We present a 52-year-old Iraqi female patient who presented with extensive bilateral pulmonary micronodules on a chest X-ray (CXR) after a recent month-long visit to Turkey. She had a history of sarcoidosis, diagnosed 2 years ago, and was initially treated with a tapering dose of prednisone and maintained on a high dose of inhaled budesonide. High resolution computed tomography of the chest showed the new development of pulmonary nodules in a miliary pattern. Infectious causes were excluded with bronchoalveolar lavage. Non-necrotizing granulomatous inflammation and a lymphocyte count of 29% were obtained from a transbronchial lung biopsy and the differential cell count of the bronchoalveolar lavage, respectively. The patient started a treatment regimen of methotrexate and prednisone. Her repeat CXR at a subsequent follow up session showed resolution of the pulmonary micronodules. The association between sarcoidosis and tuberculosis was discussed. Published cases of miliary pulmonary nodules were examined for association with tuberculosis. To date, there has been no definitive evidence of tuberculosis as a cause for sarcoidosis despite the reported association. This case report emphasizes that sarcoidosis patients with pulmonary miliary patterns may have underlying risk factors for tuberculosis, and calls for more investigations to be performed to further delineate the association.


Sarcoidosis, Tuberculosis, Miliary pulmonary nodules


Sarcoidosis is a disease of unknown etiology which results in the formation of granulomas in any organ.1 Infectious agents including mycobacterium and propionibacterium have been implicated in the pathogenesis of sarcoidosis2 although this has not been conclusively confirmed. In addition, it is possible that the triggering antigen varies depending on ethnicity, geographic location, and individual background.2 The exact cause of sarcoidosis continues to be debated and we hope that this case report will shed some light on the association between sarcoidosis and tuberculosis, and will spur more studies to be done to distinguish these closely related diseases.

Case report

We present a 52-year-old female patient who was diagnosed with sarcoidosis 2 years ago when she presented with a month history of persistent cough and chest discomfort. She was a lifelong non-smoker. The patient had a tuberculin skin test (TST), which was negative, 15 years ago prior to moving to Canada from Iraq. There was no history of occupational dust exposure. Initial investigations included a chest X-ray (CXR) that showed bilateral hilar lymphadenopathy (Fig. 1a, c) which was confirmed by high resolution computed tomography (HRCT) of the chest. A bronchoscopy was completed with a bronchoalveolar lavage (BAL) differential cell count revealing 56% of lymphocytes. The CD4:CD8 ratio of the subset of lymphocytes was 6.6 and a polyclonal B cell population was observed. There was no evidence of infection. Endoscopic bronchial ultrasound biopsies of the lymph nodes showed non-necrotizing granulomatous inflammation. With these findings, the patient was diagnosed with sarcoidosis and was treated with a tapering dose of oral corticosteroids starting from 30 mg to 0 mg over a month. The treatment also included a high dose of inhaled budesonide, which resulted in the stability of lung function and complete resolution of her cough.

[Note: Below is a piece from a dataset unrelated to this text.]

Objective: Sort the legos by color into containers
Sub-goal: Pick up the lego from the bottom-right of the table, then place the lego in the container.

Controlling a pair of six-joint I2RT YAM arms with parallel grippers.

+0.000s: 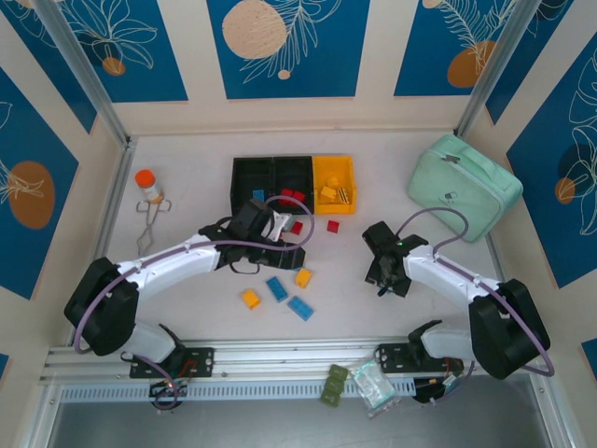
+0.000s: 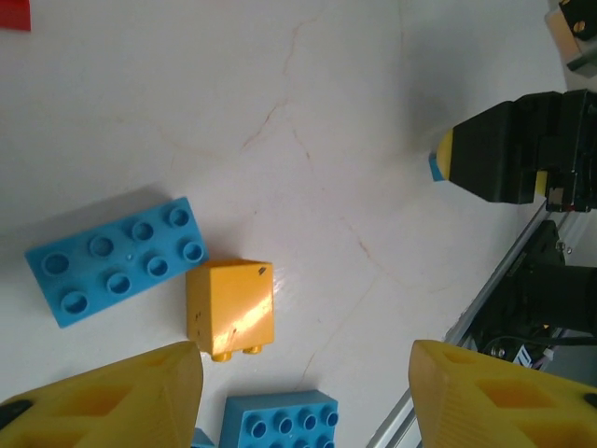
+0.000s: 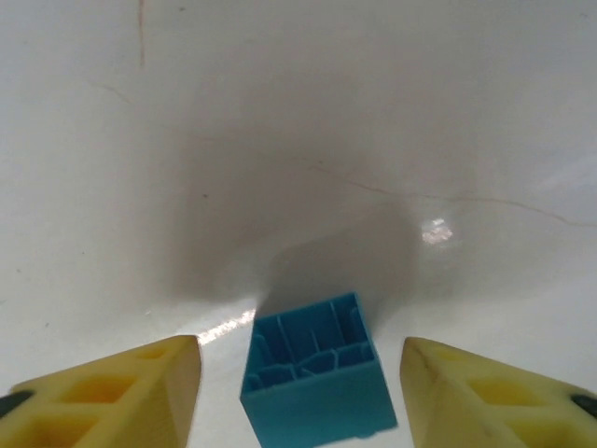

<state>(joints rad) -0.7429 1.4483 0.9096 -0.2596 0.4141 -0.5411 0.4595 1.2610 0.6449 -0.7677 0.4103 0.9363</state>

Initial CXR (a) and HRCT (c) chest showed bilateral lymphadenopathy. CXR (b) and HRCT (d) of the chest performed a year later showed a miliary pattern along with bilateral lymphadenopathy.
Fig. 1  Initial CXR (a) and HRCT (c) chest showed bilateral lymphadenopathy. CXR (b) and HRCT (d) of the chest performed a year later showed a miliary pattern along with bilateral lymphadenopathy.

The micronodules were intense, with thickened peribronchovascular interstitium. Contacting micronodules or lines connecting the pleura to the parenchyma can be recognized, which correspond to the perilymphatic pattern, and were occasionally seen in sarcoidosis. In MTB, the micronodules are intense and random in distribution. Perilymphatic changes were not common on HRCT in MTB. CXR, chest X-ray; HRCT, high-resolution computed tomography; MTB, mycobacterium tuberculosis.

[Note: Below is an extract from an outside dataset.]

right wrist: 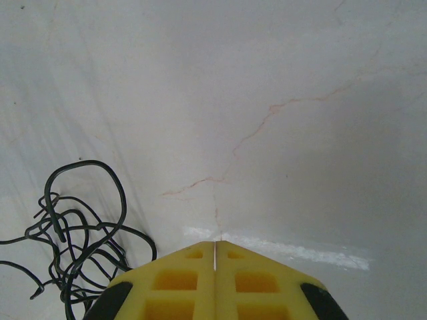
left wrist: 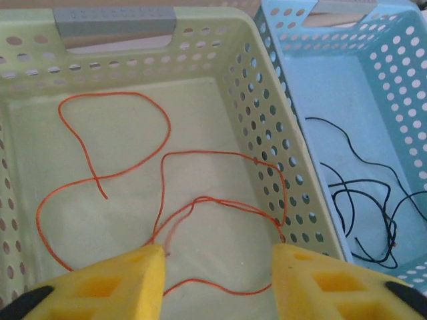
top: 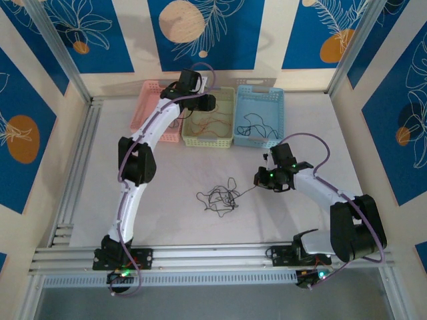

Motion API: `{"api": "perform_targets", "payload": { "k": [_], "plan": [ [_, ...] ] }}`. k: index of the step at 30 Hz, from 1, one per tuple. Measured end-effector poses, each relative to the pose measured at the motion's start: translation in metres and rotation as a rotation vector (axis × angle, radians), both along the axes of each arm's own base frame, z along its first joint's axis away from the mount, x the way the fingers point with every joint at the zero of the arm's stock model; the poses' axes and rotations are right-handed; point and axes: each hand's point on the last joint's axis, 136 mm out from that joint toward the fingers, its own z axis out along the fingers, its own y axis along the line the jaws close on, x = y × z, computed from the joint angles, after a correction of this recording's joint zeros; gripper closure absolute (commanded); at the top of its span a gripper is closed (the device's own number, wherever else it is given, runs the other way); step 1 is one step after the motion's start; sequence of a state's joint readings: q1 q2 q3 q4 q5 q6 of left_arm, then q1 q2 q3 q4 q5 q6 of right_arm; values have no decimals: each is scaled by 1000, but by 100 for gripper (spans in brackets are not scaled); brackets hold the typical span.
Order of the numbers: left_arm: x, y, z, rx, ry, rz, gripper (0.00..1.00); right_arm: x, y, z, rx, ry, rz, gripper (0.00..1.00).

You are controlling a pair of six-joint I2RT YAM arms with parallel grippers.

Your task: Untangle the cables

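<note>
- The right gripper (right wrist: 215,267) is seen low over the white table (top: 167,200), at the near side. Its yellow fingers (right wrist: 263,283) are pressed together. Whether a cable is pinched there cannot be told.
- A messy bunch of black cables (top: 219,198) is laid on the table just beside it, on its left. One thin strand is stretched toward that gripper.
- Farther back, three baskets are lined up side by side: a pink basket (top: 148,100), a green basket (top: 207,143) and a blue basket (top: 259,90).
- The left gripper (left wrist: 217,287) is held over the green basket. Its fingers are spread wide, and nothing is held.
- An orange cable (left wrist: 220,153) is curled in loops on the green basket's floor.
- A loose black cable (left wrist: 360,192) is laid in the blue basket.
</note>
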State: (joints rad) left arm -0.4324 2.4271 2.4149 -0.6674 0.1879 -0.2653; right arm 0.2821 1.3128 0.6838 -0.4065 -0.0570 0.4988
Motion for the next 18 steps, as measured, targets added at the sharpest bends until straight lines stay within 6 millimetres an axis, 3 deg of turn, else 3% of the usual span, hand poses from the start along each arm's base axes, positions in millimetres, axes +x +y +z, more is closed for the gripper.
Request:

Twelve-months following treatment initiation, the patient developed a recurrent cough and experienced significant weight loss of 7kg. She demonstrated no other constitutional symptoms. Of note, she recently returned from a month-long visit to Turkey for a dental procedure prior to the development of her symptoms. A physical examination did not reveal any abnormalities. Peripheral blood tests were normal apart from a slightly elevated c-reactive protein value of 13.9mg/L. A CXR demonstrated extensive bilateral pulmonary micronodules (Fig. 1b, d). HRCT revealed innumerable bilateral pulmonary nodules in a military pattern. A bronchoscopy was repeated with negative microbiologic studies. Transbronchial biopsies were again obtained, and analysis revealed non-necrotizing granulomatous inflammation and a BAL differential cell count showed 29% of lymphocytes. The CD4:CD8 ratio of the subset of lymphocytes was 30.1. A diagnosis of progressive sarcoidosis was made and treatment with prednisone and methotrexate was initiated. A repeat CXR performed four months later showed resolution of the pulmonary micronodules.

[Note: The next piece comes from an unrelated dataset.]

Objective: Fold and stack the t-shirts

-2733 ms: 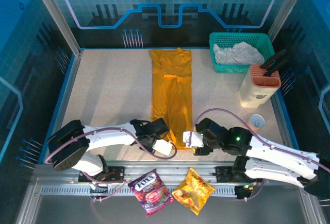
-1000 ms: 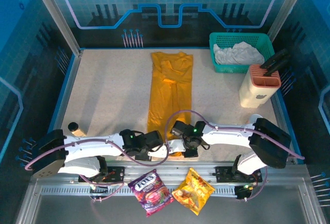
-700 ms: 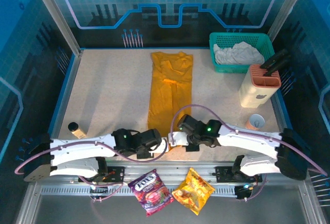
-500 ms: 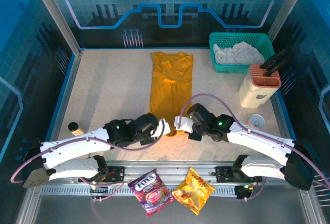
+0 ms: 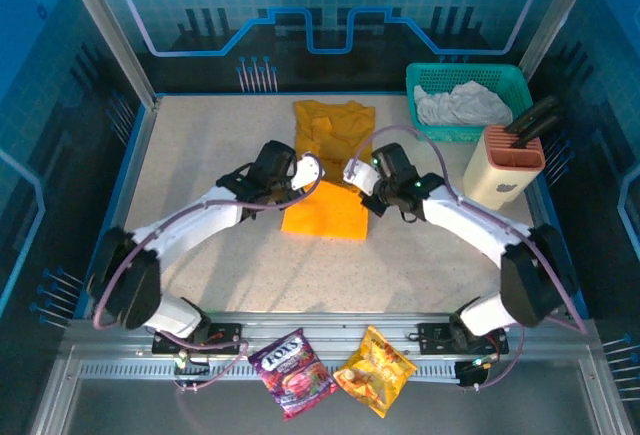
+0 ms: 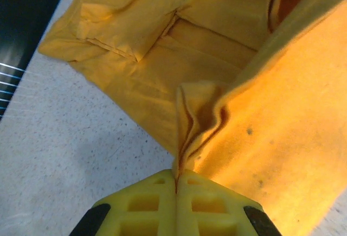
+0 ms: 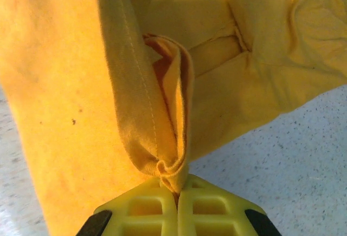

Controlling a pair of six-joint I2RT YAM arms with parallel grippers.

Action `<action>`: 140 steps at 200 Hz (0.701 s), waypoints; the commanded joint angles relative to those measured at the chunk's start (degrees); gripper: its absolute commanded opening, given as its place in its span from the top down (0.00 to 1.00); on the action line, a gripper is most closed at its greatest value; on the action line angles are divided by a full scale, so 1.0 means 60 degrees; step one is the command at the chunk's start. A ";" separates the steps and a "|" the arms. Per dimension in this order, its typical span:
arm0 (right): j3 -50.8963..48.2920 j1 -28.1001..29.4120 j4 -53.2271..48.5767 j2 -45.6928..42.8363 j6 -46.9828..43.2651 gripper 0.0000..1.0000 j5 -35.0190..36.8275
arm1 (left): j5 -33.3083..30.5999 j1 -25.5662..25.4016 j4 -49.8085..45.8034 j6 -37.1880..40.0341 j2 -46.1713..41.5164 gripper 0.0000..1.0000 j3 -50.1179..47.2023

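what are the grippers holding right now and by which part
Both hold the golden-orange t-shirt: the left gripper pinches the left corner of its lifted edge, the right gripper the right corner.

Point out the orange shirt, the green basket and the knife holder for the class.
orange shirt [image 5: 325, 217]: overhead view, on the near flap being folded over.
green basket [image 5: 450, 135]: overhead view, on its near wall.
knife holder [image 5: 498, 183]: overhead view, on its cream body below the orange top.

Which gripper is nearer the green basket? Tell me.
Right. The right gripper, shut on the orange t-shirt, sits left of the green basket; the left gripper sits further left.
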 commanded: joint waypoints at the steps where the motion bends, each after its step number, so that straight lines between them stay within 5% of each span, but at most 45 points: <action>1: 0.0977 -0.0424 0.0146 0.0974 -0.0460 1.00 -0.0386 | 0.0539 0.0255 0.0743 0.0465 0.0912 1.00 0.0553; 140: 0.3054 -0.1038 0.0486 0.4450 0.0282 1.00 0.0528 | -0.0981 0.0798 0.1441 0.0988 0.4553 1.00 0.2958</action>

In 1960, Scadding reported a high proportion of sarcoidosis cases that developed overt tuberculosis in the chronic stage of the disease, and the development of sarcoidosis in a minority of tuberculosis cases.3 In his series of 230 cases, he added that tuberculous bacilli were found at some stage in 29 or 13% of patients.3 Since then, numerous studies have expanded our understanding of the controversial relationship between sarcoidosis and tuberculosis. Using PCR techniques, Saboor et al.4 found mycobacterium tuberculosis (MTB) DNA in half of sarcoidosis lung samples and identified non-MTB DNA in an additional 20%. In contrast, Zhou et al.5 found low levels of MTB-specific IS 986 DNA in sarcoidosis and control tissue compared with tuberculosis granulomas.4,5 From the epidemiological point of view, the overall prevalence of TB in a given study population likely has a significant impact on the rate of discovery of MTB DNA in all comers. Mootha et al.6 reported a high prevalence of mycobacterial DNA in sarcoidosis samples compared to control in a population in India, a country with an incidence of 199 cases per 100,000.6,7 In contrast, Hosoda et al.8 reported no epidemiological link between sarcoidosis and tuberculosis in Japan, which has an MTB infection incidence of 14 cases per 100,000. However, this difference may be due to the difference in the methodology used. While Mootha et al.6 used a PCR technique to detect mycobacterial DNA in sarcoidosis patients, Hosoda et al.8 utilized a more clinical-based method using chest X-ray and the tuberculin skin test in a working Japanese population.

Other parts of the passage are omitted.